Barbara H. Peterson
For years we have been told that genetically engineered crops (GMOs) are “substantially equivalent” to their non-engineered counterparts. But what does that mean?
The term substantial equivalence was first mentioned in connection with food safety in a report of the OECD Group of National Experts on Safety in Biotechnology (OECD, 1993). The members of the group agreed that the most practical approach to determining the safety of foods derived by modern biotechnology is to consider whether they represent a substantial equivalent to analogous traditional products. The term substantial equivalence and the underlying approach were “borrowed from the US Food and Drug Administration’s (FDA) definition of a class of new medical devices that do not differ materially from their predecessors and thus, do not raise new regulatory concerns” (Miller, 1999).
In other words, not different enough to warrant concern. So, if GMOs are substantially equivalent to their natural counterparts, this means that they are basically the same in every respect, except of course, for that minor detail of having been manufactured in a laboratory, genetically engineered with viruses, bacteria and genes from species that would never combine in the natural world, and are engineered to be resistant to pesticides and/or to kill bugs with one bite. But not to worry, they are substantially equivalent. Or are they?
A Brazilian study has found unintended differences in proteins between a GM maize and the non-GM parent variety
Comparison of the GM and non-GM plants revealed a total of 32 different proteins that were differentially expressed. The proteins were either present, absent, up- or down-regulated in one of the hybrids, at a statistically significant level…
The ‘substantial equivalence theory’ regulatory “method is rather vague and does not specify the level of similarity between the chemical composition of plants that allow them to be considered “equivalent”, but it still secured the release of GMOs in the USA and other countries and is still used today (including by CTNBio – National Technical Biosafety Commission) to justify not carrying out in-depth studies to assess risks of the new plants.
Not so equivalent after all, eh? What would happen if we applied the same reasoning to other living beings that biotech and the US government apply to GMO crops?

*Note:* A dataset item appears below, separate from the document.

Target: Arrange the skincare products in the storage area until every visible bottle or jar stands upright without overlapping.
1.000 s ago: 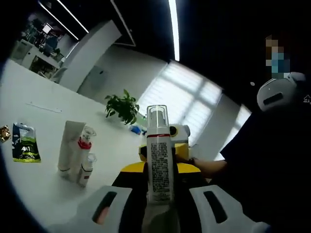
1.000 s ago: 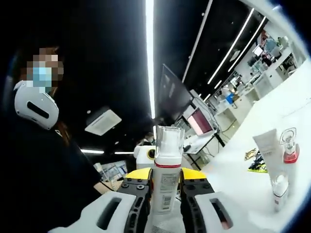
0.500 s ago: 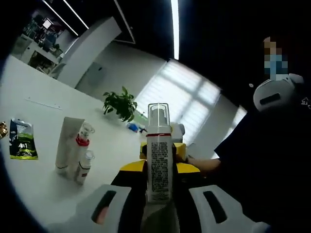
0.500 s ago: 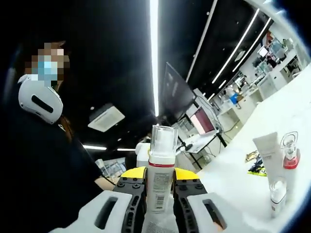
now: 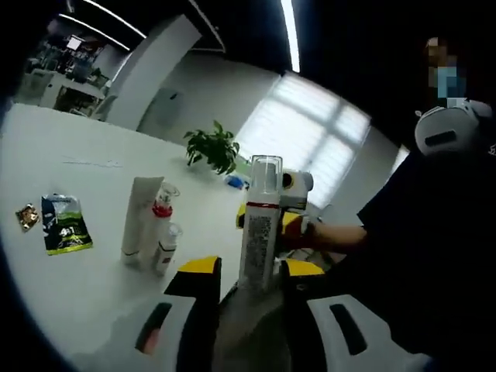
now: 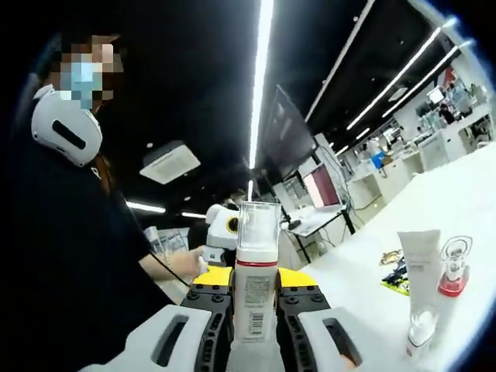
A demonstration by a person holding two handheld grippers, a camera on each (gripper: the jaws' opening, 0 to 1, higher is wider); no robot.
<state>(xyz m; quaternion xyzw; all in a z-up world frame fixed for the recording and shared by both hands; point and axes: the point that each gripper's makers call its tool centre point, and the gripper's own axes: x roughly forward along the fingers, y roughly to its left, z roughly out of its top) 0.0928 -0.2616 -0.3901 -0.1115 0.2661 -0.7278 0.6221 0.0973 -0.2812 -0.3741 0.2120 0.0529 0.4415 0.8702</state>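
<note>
White cylindrical clear-capped bottle (image 6: pixel 254 294) between right gripper (image 6: pixel 252 329) jaws

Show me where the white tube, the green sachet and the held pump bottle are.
white tube (image 5: pixel 140 218), left gripper view, middle of its body.
green sachet (image 5: pixel 65 225), left gripper view, its printed front.
pump bottle (image 6: pixel 254 298), right gripper view, its label.

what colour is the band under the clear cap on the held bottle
Red, clearest in the right gripper view on the pump bottle.

Opposed close views share pump bottle (image 5: pixel 259 229).
</note>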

An international team of researchers has sequenced the genome of the bonobo for the first time, confirming that it shares the same percentage of its DNA with us as chimps do. The team also found some small but tantalizing differences in the genomes of the three species—differences that may explain how bonobos and chimpanzees don’t look or act like us even though we share about 99% of our DNA.
It appears that we share about 99% of our DNA with the bonobo chimp. The difference is in the way the genes are expressed.
Gene expression differences
According to Oldham et al., a major genome paradigm is now recognized for which
“ … the high extent of sequence homology between human and chimpanzee proteins supports the longstanding hypothesis that many phenotypic differences between the species reflect differences in the regulation of gene expression, in addition to differences in amino acid sequences.”32
In fact, as early as 1975 King and Wilson postulated that the major differences between humans and apes were due largely to factors controlling gene expression:
“We suggest that evolutionary changes in anatomy and way of life are more often based on changes in the mechanisms controlling the expression of genes than on sequence changes in proteins. We therefore propose that regulatory mutations account for the major biological differences between humans and chimpanzees.”33
The only logical conclusion that one can come to when trying to determine the reasoning behind biotech’s “substantial equivalence” doctrine is that gene expression is not a consideration. If gene expression is not a consideration, then there is nothing to separate man from ape, and the CEO of Monsanto is substantially equivalent to our furry friend, the bonobo chimp.